## Try it
Filter these entries so that only lines with the word "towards" remain.

[Opening Supplied information section]

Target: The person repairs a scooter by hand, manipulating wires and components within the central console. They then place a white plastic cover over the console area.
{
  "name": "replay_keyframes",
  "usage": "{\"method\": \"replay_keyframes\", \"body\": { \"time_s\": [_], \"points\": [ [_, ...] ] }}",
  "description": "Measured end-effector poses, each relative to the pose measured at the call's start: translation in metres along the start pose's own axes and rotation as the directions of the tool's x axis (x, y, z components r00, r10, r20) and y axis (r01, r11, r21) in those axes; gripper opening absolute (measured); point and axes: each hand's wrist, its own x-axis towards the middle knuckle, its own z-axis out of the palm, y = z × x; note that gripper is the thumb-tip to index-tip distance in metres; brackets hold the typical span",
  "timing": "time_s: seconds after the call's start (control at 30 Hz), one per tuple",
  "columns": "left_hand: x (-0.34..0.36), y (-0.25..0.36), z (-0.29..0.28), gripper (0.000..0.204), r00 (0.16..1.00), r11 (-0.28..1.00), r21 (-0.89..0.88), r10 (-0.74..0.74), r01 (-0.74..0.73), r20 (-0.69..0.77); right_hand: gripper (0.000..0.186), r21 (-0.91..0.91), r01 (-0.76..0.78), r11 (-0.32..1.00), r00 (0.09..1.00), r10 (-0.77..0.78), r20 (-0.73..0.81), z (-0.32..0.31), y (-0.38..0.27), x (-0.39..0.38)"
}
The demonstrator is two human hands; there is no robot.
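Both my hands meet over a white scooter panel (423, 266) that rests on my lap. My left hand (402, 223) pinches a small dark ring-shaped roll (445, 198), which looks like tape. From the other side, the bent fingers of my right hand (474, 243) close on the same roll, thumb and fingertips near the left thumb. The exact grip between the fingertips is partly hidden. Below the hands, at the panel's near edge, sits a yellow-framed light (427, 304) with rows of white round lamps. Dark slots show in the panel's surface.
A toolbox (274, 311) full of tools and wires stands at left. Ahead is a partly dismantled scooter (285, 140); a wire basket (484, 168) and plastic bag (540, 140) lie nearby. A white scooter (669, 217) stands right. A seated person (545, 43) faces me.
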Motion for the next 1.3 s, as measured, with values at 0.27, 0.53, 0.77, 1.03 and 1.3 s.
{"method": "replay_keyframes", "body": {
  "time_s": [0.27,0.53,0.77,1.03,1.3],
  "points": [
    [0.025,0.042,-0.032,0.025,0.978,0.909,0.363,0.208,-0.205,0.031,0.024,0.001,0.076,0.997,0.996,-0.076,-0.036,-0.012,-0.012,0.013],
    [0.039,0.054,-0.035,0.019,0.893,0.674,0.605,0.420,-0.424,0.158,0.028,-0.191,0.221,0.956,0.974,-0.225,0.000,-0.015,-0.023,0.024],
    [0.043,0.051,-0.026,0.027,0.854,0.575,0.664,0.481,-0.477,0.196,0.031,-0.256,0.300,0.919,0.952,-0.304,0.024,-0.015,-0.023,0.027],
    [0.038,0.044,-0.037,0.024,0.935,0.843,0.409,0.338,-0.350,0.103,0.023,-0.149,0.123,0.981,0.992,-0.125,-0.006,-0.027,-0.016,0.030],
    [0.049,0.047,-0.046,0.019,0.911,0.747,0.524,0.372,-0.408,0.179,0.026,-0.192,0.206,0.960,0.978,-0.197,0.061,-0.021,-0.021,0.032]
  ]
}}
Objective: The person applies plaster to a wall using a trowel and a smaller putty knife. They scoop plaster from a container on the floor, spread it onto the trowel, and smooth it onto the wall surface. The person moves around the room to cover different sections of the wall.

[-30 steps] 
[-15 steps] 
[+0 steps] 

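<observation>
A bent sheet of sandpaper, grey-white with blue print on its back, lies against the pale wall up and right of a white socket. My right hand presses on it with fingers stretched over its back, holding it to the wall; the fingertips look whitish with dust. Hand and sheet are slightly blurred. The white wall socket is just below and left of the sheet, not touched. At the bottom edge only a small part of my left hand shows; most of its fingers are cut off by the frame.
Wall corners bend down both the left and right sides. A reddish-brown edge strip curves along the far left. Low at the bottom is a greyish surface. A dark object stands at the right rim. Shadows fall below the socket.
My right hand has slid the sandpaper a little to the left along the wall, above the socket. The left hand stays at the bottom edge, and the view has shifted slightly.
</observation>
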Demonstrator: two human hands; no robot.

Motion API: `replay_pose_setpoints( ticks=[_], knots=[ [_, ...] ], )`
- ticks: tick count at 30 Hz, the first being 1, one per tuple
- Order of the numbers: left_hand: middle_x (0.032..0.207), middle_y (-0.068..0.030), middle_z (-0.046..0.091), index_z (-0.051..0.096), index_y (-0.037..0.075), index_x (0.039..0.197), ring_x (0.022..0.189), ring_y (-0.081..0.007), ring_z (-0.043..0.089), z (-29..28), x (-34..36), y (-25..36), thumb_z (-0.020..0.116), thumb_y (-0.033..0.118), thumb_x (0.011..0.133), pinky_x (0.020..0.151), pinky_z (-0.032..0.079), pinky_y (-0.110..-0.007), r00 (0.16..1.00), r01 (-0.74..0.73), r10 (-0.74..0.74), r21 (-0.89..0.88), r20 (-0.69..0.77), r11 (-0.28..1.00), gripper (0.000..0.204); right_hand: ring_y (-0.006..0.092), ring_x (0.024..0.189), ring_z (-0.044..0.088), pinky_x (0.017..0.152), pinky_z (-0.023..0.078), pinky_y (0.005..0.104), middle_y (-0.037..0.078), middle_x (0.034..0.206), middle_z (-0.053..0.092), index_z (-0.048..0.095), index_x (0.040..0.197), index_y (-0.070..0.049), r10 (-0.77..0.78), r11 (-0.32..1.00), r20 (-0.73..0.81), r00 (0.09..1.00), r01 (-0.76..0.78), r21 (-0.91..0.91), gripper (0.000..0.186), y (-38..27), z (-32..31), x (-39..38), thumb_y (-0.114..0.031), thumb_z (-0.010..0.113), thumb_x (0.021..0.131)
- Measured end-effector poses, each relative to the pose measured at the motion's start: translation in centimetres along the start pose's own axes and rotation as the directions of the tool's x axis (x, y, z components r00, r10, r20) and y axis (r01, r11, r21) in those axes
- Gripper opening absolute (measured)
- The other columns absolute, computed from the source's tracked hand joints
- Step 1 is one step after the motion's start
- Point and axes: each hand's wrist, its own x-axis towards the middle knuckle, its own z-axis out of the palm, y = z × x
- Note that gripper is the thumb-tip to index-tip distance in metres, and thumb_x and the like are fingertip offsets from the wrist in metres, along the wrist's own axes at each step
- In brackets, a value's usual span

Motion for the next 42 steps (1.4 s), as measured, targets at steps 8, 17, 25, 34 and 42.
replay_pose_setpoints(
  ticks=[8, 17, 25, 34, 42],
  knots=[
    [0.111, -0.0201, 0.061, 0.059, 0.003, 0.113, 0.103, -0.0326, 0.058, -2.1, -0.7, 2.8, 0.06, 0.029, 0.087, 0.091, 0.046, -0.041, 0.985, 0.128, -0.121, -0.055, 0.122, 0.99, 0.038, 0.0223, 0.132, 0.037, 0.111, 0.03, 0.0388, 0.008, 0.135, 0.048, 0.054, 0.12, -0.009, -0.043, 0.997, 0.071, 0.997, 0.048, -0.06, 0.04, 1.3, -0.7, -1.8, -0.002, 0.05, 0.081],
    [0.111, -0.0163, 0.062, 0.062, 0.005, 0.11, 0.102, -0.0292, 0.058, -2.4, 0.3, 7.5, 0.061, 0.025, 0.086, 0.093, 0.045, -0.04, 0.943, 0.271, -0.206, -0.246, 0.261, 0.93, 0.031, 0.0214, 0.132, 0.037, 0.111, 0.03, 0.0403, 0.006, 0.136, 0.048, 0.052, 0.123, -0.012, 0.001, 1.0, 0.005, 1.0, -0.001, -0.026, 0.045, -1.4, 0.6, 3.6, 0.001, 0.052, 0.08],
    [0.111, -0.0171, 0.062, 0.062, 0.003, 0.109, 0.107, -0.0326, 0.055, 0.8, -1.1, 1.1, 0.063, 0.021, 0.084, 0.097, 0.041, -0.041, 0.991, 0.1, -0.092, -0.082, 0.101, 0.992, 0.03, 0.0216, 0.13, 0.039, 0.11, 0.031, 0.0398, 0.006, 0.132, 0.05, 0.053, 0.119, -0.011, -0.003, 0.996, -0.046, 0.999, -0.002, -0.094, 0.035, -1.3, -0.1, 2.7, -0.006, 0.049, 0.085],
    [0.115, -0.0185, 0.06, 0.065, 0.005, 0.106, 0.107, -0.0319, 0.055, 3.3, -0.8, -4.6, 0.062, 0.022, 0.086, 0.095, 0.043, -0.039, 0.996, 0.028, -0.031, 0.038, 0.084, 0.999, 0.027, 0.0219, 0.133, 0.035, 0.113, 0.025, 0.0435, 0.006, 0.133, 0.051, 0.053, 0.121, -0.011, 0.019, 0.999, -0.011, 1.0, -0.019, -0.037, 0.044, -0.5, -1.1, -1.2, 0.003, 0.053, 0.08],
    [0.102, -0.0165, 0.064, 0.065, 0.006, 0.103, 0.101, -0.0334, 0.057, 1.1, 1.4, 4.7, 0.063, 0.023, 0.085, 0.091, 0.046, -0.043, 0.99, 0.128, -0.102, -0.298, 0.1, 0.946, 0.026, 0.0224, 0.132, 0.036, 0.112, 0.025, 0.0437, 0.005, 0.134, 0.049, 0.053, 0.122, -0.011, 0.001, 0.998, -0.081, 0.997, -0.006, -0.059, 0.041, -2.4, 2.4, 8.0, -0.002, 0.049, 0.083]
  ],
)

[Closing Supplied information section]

## Expected answer
  "description": "Measured end-effector poses, each relative to the pose measured at the call's start: translation in metres along the start pose's own axes and rotation as the directions of the tool's x axis (x, y, z components r00, r10, r20) and y axis (r01, r11, r21) in those axes; gripper opening absolute (measured); point and axes: each hand's wrist, its own x-axis towards the middle knuckle, its own z-axis out of the palm, y = z × x; note that gripper is the thumb-tip to index-tip distance in metres; brackets hold the typical span",
- Point and axes: each hand's wrist, its own x-axis towards the middle knuckle, its own z-axis out of the palm, y = z × x

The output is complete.